### Instructions to follow
The full listing needs to be output exactly.

### Collected data
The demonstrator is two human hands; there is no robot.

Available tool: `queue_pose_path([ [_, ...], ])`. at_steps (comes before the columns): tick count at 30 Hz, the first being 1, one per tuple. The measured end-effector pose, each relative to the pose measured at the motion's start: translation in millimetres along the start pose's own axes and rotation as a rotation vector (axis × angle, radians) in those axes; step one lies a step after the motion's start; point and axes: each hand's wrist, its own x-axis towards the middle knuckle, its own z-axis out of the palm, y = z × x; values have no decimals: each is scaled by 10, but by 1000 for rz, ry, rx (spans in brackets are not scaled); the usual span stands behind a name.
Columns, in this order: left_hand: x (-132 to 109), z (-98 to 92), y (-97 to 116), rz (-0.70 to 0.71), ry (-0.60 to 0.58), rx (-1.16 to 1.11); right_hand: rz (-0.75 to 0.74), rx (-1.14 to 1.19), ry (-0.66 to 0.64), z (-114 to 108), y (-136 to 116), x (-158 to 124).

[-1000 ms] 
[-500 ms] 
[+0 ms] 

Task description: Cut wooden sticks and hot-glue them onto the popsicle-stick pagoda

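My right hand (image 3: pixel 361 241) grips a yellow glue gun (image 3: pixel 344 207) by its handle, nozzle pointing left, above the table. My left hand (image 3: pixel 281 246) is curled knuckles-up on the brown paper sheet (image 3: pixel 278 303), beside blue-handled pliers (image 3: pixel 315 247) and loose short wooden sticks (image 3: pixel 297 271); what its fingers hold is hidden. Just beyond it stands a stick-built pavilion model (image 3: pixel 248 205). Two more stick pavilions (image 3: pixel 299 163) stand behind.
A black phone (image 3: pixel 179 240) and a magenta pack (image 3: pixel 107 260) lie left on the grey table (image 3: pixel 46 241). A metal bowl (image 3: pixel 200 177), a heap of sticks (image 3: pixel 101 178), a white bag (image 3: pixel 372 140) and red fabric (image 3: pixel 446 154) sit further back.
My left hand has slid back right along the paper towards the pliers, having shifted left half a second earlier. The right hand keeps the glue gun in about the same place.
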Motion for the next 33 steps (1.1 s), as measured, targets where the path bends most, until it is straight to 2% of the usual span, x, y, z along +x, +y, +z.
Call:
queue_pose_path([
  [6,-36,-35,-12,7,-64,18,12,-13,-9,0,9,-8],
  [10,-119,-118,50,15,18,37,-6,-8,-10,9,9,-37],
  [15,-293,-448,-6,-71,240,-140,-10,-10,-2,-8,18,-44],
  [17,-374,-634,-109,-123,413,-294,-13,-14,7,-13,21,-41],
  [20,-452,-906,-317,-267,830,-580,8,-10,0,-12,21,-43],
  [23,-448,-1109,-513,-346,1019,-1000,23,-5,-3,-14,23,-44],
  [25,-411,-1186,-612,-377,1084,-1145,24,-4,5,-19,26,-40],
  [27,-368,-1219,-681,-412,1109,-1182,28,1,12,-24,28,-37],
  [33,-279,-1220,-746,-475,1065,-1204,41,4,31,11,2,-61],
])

### Answer
The demonstrator is two human hands; there is no robot.

Available tool: `queue_pose_path([ [_, ...], ])`. at_steps (comes before the columns): tick count at 30 Hz, the first being 1, one per tuple. The measured end-effector pose, each relative to the pose measured at the motion's start: translation in millimetres along the start pose's own axes and rotation as a rotation vector (axis × angle, radians) in those axes; step one lies a step after the motion's start; point and axes: each hand's wrist, its own x-axis towards the middle knuckle, its own z-axis out of the palm, y = z × x; values have no decimals: each is scaled by 10, but by 1000 for rz, ry, rx (spans in brackets are not scaled); the usual span stands behind a name.
Columns, in this order: left_hand: x (-132 to 109), z (-98 to 92), y (-97 to 116), rz (-0.70 to 0.71), ry (-0.60 to 0.58), rx (-1.16 to 1.11); right_hand: rz (-0.75 to 0.74), rx (-1.14 to 1.19), ry (-0.66 to 0.64), z (-114 to 108), y (-136 to 116), x (-158 to 124).

[-1000 ms] 
[-500 ms] 
[+0 ms] 

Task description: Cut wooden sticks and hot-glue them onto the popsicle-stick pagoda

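My right hand (image 3: pixel 361 241) grips a yellow glue gun (image 3: pixel 344 207) by its handle, nozzle pointing left, above the table. My left hand (image 3: pixel 281 246) is curled knuckles-up on the brown paper sheet (image 3: pixel 278 303), beside blue-handled pliers (image 3: pixel 315 247) and loose short wooden sticks (image 3: pixel 297 271); what its fingers hold is hidden. Just beyond it stands a stick-built pavilion model (image 3: pixel 248 205). Two more stick pavilions (image 3: pixel 299 163) stand behind.
A black phone (image 3: pixel 179 240) and a magenta pack (image 3: pixel 107 260) lie left on the grey table (image 3: pixel 46 241). A metal bowl (image 3: pixel 200 177), a heap of sticks (image 3: pixel 101 178), a white bag (image 3: pixel 372 140) and red fabric (image 3: pixel 446 154) sit further back.
My left hand has slid back right along the paper towards the pliers, having shifted left half a second earlier. The right hand keeps the glue gun in about the same place.
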Motion for the next 33 steps (1.1 s), as measured, targets where the path bends most, until it is straight to 2% of the usual span, x, y, z along +x, +y, +z.
Call:
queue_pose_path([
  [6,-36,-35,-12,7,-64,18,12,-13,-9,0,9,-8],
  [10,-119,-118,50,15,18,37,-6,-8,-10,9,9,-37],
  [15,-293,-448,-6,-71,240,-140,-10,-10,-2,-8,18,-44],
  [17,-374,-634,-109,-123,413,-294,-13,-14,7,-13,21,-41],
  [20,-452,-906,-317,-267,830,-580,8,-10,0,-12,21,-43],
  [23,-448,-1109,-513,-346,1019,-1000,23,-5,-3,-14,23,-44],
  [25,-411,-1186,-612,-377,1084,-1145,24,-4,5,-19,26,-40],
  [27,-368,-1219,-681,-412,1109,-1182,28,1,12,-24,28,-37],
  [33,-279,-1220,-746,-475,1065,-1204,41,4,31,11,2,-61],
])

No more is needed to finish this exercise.